◆ What you should do:
The listing below holds pictures; exclude them. Return exactly the lines from the one with "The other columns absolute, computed" through the one with "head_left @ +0".

+ + + + +

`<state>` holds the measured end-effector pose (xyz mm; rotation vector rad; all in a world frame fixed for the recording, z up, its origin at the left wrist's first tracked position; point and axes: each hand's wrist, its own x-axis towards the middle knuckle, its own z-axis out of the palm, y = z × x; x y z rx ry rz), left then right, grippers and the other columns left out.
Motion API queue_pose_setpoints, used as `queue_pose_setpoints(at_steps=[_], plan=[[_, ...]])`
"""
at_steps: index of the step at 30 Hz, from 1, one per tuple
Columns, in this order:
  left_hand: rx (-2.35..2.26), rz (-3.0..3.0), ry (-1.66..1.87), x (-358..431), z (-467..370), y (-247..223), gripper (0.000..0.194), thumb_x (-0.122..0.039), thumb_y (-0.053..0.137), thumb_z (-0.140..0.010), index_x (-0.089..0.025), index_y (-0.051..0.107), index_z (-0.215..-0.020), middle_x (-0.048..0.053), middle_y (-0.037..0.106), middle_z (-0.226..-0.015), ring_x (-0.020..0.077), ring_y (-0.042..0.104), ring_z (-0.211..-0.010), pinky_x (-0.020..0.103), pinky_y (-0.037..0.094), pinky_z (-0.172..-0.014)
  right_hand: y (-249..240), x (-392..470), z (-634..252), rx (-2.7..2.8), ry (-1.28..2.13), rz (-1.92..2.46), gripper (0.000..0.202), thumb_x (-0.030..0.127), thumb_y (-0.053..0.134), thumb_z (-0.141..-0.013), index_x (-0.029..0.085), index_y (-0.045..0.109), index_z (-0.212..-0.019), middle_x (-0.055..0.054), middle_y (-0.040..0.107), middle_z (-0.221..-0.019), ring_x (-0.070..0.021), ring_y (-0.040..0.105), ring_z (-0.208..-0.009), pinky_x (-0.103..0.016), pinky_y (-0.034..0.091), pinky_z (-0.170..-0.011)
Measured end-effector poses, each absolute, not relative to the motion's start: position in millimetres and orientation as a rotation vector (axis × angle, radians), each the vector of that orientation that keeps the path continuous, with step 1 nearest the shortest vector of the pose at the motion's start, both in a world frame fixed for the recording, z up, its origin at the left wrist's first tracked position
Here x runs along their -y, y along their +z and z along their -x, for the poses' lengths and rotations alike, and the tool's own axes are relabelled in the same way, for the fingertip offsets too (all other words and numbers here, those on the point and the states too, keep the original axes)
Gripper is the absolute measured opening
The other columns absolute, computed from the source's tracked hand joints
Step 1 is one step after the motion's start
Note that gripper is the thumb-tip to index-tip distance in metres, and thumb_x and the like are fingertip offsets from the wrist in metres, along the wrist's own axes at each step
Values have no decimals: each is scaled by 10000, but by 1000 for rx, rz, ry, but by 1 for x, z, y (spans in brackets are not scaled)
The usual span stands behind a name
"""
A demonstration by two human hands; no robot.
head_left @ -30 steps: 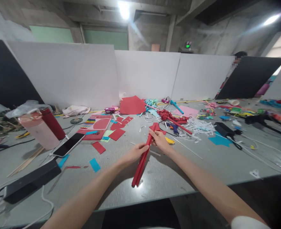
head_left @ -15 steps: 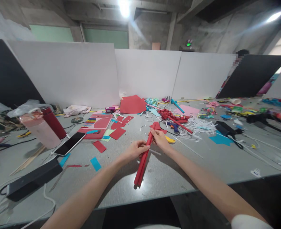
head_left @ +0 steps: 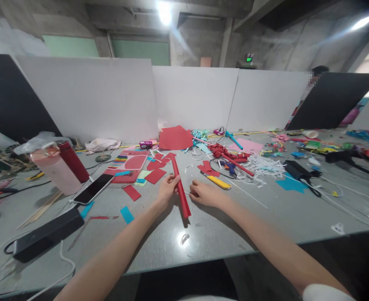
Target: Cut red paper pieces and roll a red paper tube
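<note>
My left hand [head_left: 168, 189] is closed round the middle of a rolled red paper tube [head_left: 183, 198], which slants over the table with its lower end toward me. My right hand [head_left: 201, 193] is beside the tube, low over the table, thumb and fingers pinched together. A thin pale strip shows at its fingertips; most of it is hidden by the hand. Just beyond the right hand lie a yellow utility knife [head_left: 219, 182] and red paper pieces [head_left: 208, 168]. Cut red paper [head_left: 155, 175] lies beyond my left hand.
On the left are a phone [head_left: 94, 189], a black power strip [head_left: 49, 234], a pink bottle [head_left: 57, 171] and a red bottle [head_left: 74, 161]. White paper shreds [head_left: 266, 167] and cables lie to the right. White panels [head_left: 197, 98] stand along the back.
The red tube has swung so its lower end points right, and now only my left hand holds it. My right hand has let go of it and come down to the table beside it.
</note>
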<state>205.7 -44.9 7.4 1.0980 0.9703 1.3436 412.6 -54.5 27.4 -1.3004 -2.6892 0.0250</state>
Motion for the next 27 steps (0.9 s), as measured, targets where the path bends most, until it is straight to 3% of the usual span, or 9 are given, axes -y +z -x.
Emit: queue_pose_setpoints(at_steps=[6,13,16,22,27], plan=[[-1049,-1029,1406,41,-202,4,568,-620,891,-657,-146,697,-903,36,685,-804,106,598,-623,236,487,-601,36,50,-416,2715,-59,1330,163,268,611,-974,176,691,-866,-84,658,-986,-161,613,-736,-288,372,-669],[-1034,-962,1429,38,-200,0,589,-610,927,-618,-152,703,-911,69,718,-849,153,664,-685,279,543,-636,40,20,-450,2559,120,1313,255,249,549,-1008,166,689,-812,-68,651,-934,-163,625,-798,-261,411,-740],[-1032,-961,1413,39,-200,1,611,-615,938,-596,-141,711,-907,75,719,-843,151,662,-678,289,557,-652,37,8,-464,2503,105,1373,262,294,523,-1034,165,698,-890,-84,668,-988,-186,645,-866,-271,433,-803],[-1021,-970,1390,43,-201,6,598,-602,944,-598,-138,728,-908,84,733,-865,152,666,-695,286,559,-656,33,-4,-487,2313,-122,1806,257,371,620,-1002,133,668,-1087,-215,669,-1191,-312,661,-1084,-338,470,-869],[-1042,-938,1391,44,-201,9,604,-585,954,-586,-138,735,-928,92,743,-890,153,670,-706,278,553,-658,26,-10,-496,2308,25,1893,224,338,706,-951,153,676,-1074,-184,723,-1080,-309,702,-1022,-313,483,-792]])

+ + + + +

◆ Exercise result:
The other columns absolute, computed from the source's tracked hand joints
Step 1 is one step after the motion's start
Note that gripper is the thumb-tip to index-tip distance in metres, and thumb_x and the like are fingertip offsets from the wrist in metres, along the wrist's own axes at each step
Values have no decimals: each is scaled by 10000, but by 1000 for rx, rz, ry, but by 1 for x, z, y (spans in brackets are not scaled)
The usual span stands behind a name
"""
A demonstration by two human hands; no robot.
head_left @ -30 steps: 
head_left @ -15 steps: 
head_left @ +0 steps: 

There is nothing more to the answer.